Nasal High-Frequency Oscillatory Ventilation in Preterm Infants with Moderate Respiratory Distress Syndrome: A Multicenter Randomized Clinical Trial.

Objective: To determine whether nasal high-frequency oscillatory ventilation (NHFOV) as a primary mode of respiratory support as compared with nasal continuous airway pressure (NCPAP) will reduce the need for invasive mechanical ventilation in preterm infants (260/7-336/7 weeks of gestational age [GA]) with respiratory distress syndrome (RDS).

Methods: This multicenter randomized controlled trial was conducted in 18 tertiary neonatal intensive care units in China. A total of 302 preterm infants born at a GA of 260/7-336/7 weeks with a diagnosis of RDS were randomly assigned to either the NCPAP (n = 150) or the NHFOV (n = 152) group.
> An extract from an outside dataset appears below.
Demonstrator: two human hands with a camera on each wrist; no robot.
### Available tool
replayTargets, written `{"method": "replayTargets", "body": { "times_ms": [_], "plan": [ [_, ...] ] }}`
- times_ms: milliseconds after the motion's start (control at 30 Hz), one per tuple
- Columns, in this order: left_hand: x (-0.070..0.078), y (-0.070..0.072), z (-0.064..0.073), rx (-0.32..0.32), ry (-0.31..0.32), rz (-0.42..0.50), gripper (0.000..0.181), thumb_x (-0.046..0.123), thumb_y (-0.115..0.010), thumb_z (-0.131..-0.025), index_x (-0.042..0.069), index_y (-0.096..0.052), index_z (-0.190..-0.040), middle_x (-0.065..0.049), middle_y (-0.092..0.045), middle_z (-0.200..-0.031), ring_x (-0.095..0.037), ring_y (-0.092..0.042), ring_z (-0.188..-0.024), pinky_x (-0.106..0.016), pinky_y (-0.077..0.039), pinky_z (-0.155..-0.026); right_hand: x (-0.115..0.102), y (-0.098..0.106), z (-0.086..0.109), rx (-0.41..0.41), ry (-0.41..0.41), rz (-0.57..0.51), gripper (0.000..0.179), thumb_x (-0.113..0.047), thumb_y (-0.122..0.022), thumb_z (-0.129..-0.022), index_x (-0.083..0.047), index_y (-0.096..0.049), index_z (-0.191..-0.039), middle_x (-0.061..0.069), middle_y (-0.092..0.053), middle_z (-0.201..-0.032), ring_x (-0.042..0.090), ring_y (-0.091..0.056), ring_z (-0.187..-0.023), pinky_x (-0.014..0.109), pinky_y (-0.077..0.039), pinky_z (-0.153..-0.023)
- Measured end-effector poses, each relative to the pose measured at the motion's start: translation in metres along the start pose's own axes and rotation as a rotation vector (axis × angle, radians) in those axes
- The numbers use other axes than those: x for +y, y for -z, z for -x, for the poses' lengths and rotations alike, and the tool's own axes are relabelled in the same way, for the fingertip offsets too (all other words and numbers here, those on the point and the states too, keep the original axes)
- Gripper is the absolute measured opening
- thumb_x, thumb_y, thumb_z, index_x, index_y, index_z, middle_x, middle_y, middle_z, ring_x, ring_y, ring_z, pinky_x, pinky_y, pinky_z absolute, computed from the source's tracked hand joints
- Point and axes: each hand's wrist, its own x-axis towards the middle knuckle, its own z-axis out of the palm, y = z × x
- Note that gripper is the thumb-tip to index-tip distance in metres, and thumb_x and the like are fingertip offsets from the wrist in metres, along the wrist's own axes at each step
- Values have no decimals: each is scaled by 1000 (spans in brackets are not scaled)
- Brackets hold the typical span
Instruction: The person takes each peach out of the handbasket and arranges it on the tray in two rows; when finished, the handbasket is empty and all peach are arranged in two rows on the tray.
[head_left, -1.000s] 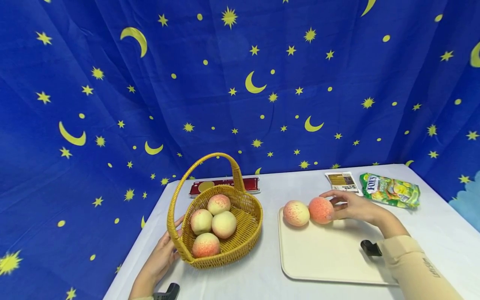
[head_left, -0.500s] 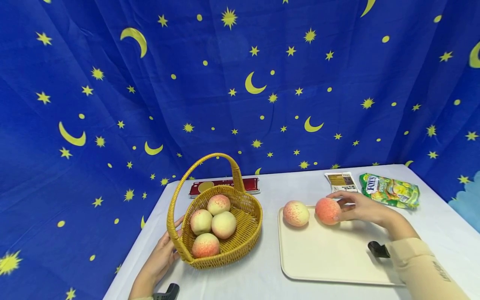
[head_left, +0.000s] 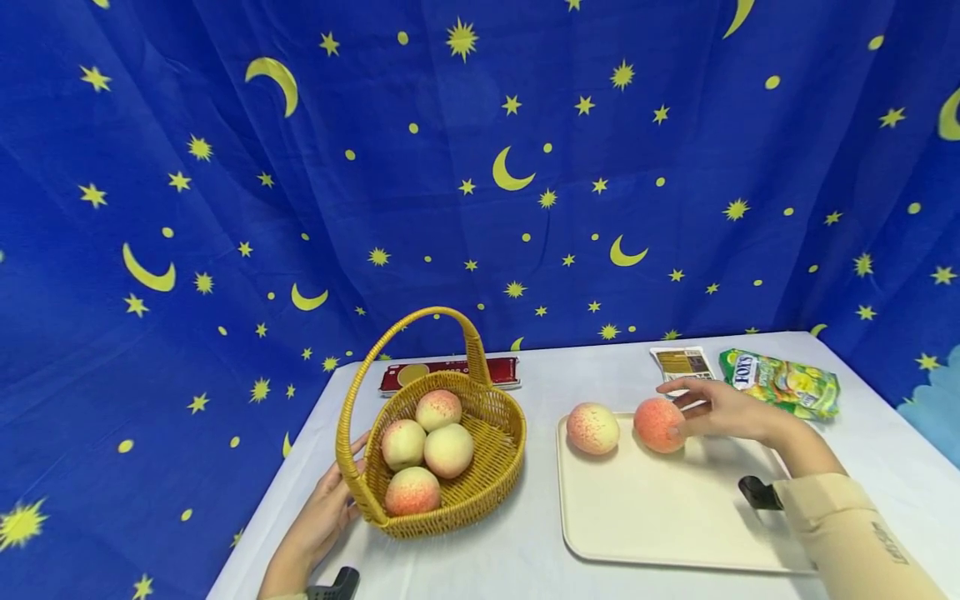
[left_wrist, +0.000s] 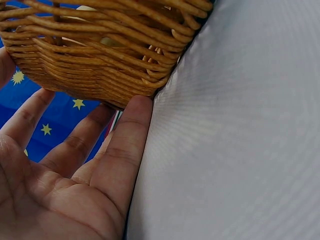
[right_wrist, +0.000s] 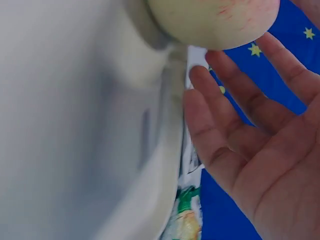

The primary outcome was the need for invasive mechanical ventilation during the first 7 days after birth.

Results: Treatment failure occurred in 15 of 152 infants (9.9%) in the -NHFOV group and in 26 of 150 infants (17.3%) in the NCPAP group (95% CI of risk difference: -15.2 to 0.4, p = 0.06). In the subgroup analysis, NHFOV resulted in a significantly lower rate of treatment failure than did NCPAP in the strata of 26+0/7-29+6/7weeks of GA (11.9 vs. 32.4%, 95% CI of risk difference: -39.3 to -1.7, p = 0.03) and birth weight <1,500 g (10.4 vs. 29.6%, 95% CI of risk difference: -33.8 to -4.6, p = 0.01). The rate of thick secretions causing an airway obstruction was higher in the NHFOV group than in the NCPAP group (13.8 vs. 5.3%, 95% CI of risk difference: 1.9-15.1, p = 0.01). No significant differences in other secondary outcomes were found between the NHFOV and NCPAP groups.

Conclusions: NHFOV was not superior to NCPAP with regard to the primary outcome when applied as the primary respiratory support for RDS in infants between 26+0/7 and 33+6/7 weeks of GA. In the subgroup analysis, NHFOV seemed to improve effectiveness than NCPAP in preterm infants <30 weeks of GA.